Bırakın bankaların Merkez Bankası ile olan işlerini ekranda yürütüyor olmasını, vatandaş ile banka arasındaki işlerin çoğu bile artık ATM cihazları, bilgisayarlar ya da akıllı telefonlar aracılığıyla gerçekleştiriliyor. Bitti artık işleri yüz yüze yapmak, geride kaldı o dönem.

O zaman şunu sorma hakkımız yok mu:

“Merkez Bankası İstanbul’a hangi gerekçeyle taşınacak?”

Finans merkezi olacağız, öyle mi?

Bu taşınma kararının geri planında bizim göremediğimiz yönler, ayrıntılar olabilir düşüncesiyle konuyla ilgili olarak eski Merkez Bankası Başkanı ve İyi Parti Ankara Milletvekili Durmuş Yılmaz’ın görüşüne başvurduk.

Yılmaz, çok ılımlı bir yaklaşımla girdi konuya. Durmuş Yılmaz “Milletten yetki almış bir siyasi kadro, bir siyasi parti, ülkenin bir kurumunu herhangi bir yere taşıyabilir, burada demokrasi açısından bir sıkıntı yok. Dolayısıyla Merkez Bankası’nı da İstanbul’a taşıyabilir” dedi ve ekledi:

“Ama her halükarda her şeyin bir gerekçesinin, bir sebebinin olması lazım.”

Peki neydi bu sebepler ya da var mıydı acaba? Yılmaz’a kulak verelim:

“Merkez Bankası’nın İstanbul’a taşınmasını gerektirecek rasyonalite nedir? Hükümet ısrarla bunu niye istiyor? Bence Merkez Bankası’nın İstanbul’a taşınmasını gerektirecek hiçbir rasyonalite yok.

Durmuş Yılmaz hükümetin İstanbul’u finans merkezi yapmak gibi bir iddiası olduğunu ve 15 yıldır bu konu üstünde durulduğunu belirttikten sonra herhangi bir şehri finans merkezi ilan etmekle oranın finans merkezi olamayacağını vurguluyor:

“Bir yerin finans merkezi olabilmesi için bir takım şartları yerine getirmek lazım. Bir kere enfl asyonu önlemek, paranızın itibarını artırmak zorundasınız; ayrıca dünyadaki döviz hareketlerinden pay alacaksınız. Dünyada her gün yaklaşık 5.3 trilyon dolarlık döviz işlemi yapılıyor. Bunun yüzde 60- 65 kadarı dolar cinsinden. Bu işlemler ağırlıkla New York, Londra, Tokyo, Hong Kong’da yapılıyor.”

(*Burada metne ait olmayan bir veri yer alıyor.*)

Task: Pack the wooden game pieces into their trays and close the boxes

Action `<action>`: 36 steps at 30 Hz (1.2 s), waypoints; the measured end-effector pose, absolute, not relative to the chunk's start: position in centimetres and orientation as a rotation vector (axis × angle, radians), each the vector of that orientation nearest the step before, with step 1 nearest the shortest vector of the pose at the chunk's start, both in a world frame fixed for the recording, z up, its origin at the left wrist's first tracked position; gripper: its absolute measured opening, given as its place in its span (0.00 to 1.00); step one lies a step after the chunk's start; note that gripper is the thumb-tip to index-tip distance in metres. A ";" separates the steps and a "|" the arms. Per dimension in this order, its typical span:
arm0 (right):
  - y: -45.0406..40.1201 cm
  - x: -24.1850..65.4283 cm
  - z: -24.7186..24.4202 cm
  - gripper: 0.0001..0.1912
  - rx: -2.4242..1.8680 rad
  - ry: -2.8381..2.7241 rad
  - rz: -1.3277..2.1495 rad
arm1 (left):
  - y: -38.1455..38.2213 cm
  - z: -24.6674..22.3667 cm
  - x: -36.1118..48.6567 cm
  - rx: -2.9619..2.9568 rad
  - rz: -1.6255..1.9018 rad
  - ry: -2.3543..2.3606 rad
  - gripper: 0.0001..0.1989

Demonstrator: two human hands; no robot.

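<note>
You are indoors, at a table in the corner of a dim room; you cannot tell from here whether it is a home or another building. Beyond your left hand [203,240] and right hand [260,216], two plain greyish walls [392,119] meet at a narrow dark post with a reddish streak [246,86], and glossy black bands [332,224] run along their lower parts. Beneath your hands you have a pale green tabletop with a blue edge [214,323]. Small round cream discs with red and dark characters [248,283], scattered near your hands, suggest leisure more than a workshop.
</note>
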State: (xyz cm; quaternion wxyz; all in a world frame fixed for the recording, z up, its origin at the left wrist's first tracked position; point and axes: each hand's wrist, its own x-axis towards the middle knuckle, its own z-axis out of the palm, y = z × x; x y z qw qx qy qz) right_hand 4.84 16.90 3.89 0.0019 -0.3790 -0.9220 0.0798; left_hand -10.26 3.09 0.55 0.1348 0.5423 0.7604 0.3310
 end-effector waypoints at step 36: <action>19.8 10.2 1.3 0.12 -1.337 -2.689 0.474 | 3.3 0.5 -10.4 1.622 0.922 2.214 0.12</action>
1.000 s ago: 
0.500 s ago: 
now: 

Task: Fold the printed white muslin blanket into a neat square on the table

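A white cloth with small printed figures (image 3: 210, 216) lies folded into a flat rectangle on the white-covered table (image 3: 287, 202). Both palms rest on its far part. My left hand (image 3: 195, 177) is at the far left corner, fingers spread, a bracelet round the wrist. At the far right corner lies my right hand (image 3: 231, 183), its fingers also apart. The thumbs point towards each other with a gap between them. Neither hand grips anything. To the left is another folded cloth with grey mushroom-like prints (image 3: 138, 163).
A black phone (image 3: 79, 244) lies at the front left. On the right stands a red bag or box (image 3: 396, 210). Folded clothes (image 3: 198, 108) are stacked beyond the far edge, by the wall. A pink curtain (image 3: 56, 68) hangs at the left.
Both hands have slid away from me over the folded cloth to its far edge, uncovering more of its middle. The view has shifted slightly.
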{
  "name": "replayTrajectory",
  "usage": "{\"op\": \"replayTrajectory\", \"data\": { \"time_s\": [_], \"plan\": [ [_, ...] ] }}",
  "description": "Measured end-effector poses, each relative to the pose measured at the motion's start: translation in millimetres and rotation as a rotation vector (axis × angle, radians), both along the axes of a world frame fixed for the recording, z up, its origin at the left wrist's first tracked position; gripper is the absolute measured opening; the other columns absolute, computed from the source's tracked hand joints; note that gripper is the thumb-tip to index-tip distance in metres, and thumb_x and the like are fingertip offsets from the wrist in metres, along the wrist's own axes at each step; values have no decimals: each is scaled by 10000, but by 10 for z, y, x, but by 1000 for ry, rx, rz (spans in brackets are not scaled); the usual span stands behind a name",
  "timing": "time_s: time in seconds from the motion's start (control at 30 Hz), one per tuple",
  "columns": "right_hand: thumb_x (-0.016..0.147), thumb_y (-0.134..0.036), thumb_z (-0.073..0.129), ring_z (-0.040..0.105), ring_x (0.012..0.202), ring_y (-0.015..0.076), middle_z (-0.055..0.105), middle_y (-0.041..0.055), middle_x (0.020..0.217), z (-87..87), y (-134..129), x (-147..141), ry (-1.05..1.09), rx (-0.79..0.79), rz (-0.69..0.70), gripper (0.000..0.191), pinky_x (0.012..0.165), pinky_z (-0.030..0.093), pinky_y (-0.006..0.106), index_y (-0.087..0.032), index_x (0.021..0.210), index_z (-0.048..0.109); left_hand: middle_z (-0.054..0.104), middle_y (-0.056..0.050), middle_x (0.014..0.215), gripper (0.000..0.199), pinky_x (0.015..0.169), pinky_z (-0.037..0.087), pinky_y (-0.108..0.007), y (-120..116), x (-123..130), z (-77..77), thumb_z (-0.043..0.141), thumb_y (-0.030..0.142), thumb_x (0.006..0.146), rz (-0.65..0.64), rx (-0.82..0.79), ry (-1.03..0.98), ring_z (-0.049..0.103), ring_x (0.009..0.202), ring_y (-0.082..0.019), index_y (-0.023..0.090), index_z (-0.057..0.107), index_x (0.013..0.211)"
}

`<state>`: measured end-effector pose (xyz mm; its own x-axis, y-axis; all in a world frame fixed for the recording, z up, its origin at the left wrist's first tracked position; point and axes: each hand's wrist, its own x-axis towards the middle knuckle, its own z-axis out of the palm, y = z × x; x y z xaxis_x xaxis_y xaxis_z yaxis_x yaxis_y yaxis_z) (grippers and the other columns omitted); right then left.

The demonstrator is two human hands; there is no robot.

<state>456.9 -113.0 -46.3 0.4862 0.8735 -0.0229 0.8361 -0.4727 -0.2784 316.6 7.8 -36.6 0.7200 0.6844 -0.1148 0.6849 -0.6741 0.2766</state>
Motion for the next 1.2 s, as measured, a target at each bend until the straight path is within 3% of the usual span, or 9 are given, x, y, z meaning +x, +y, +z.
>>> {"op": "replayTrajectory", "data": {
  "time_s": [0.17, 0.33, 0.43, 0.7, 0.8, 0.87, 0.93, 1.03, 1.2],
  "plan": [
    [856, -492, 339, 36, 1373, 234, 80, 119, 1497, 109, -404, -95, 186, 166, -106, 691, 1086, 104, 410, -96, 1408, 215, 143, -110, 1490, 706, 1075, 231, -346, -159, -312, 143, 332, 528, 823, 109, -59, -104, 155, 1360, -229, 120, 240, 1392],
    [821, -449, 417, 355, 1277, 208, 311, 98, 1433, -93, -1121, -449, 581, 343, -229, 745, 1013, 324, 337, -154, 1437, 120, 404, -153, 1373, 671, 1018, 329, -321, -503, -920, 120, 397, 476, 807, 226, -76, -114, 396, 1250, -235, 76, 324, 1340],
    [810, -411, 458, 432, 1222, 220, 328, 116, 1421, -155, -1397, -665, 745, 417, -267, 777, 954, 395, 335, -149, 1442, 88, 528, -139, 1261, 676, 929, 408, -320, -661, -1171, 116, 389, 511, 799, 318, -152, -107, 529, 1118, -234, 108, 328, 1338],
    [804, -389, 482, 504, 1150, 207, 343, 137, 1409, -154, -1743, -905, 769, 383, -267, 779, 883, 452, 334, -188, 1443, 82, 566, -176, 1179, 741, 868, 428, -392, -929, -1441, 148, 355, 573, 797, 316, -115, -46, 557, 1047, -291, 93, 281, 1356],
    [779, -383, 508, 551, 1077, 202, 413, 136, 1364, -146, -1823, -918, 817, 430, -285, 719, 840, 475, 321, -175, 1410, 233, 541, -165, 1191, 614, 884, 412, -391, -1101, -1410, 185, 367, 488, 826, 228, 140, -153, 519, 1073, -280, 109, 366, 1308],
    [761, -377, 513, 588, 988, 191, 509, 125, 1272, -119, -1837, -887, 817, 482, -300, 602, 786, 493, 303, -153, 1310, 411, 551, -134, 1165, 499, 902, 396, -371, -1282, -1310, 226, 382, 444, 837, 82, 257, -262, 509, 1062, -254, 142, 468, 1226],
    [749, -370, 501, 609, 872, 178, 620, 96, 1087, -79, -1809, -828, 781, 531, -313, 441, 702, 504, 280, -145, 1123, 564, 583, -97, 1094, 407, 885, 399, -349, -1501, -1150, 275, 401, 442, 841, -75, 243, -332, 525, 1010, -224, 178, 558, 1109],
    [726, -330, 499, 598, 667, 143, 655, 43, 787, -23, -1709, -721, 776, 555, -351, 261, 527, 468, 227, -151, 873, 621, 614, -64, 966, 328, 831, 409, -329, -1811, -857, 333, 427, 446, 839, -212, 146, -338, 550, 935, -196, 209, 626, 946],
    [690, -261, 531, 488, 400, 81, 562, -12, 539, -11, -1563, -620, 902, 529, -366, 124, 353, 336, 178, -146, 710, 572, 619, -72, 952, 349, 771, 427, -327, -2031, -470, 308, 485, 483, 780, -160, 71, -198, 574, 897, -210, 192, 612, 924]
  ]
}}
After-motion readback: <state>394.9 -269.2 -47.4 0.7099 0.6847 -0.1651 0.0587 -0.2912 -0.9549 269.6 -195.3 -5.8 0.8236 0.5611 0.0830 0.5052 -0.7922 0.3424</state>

Yılmaz finans merkezi için bir şehri ilan etmenin önemsiz olduğunu ısrarla vurguladıktan sonra asıl yapılması gerekenlere dikkat çekiyor:

“Muhasebe standartlarınız yüksek olacak, hukuk yüksek olacak, hukuk açısından yabancı ile yerliyi ayırt etmeyeceksiniz, yerli ile yerli arasında tercih yapmayacaksınız. Herkes size güvenecek ve orada iş yapabilirim, diyecek. Yapılan bir kontratın altına ‘İstanbul mahkemeleri yetkilidir’ yazabileceksiniz. Şu anda şehir hastanelerinde olduğu gibi kontratların altına İstanbul Türkiye mahkemeleri diyemeyip Londra dediğimiz gibi olmayacak.”

Gültekin: “MB bir itfaiye aracıdır”

Durmuş Yılmaz Merkez Bankası’nın fonksiyonuna ilişkin olarak 1993-1994 yıllarında başkanlık görevinde bulunan Prof. Bülent Gültekin’in dile getirdiği bir görüşü hatırlattı:

“Merkez Bankası’nın İstanbul’a taşınması görüşü ilk ortaya atıldığında o zamanki başkanımız Prof. Bülent Gültekin bir görüş dile getirmişti. Ben de hala aynı argümanı kullanıyorum. Gültekin şöyle demişti:

Merkez Bankası bir itfaiye aracıdır; finansal istikrarda ortaya çıkabilecek sıkıntıyı ortadan kaldırmak için elinde aygıtı, enstrümanı olan tek kuruluş. Ama onun kullanacağı enstrümanın suyu, yani itfaiyenin hortumunu bağlayacağı kuyu da ülkenin hazinesidir. Son tahlilde bir sıkıntı ortaya çıktığında Merkez Bankası operasyonda bulunurken Hazine tahvil ihraç ediyor. Dolayısıyla iletişim açısından Hazine neredeyse Merkez Bankası da orada olmalıdır.”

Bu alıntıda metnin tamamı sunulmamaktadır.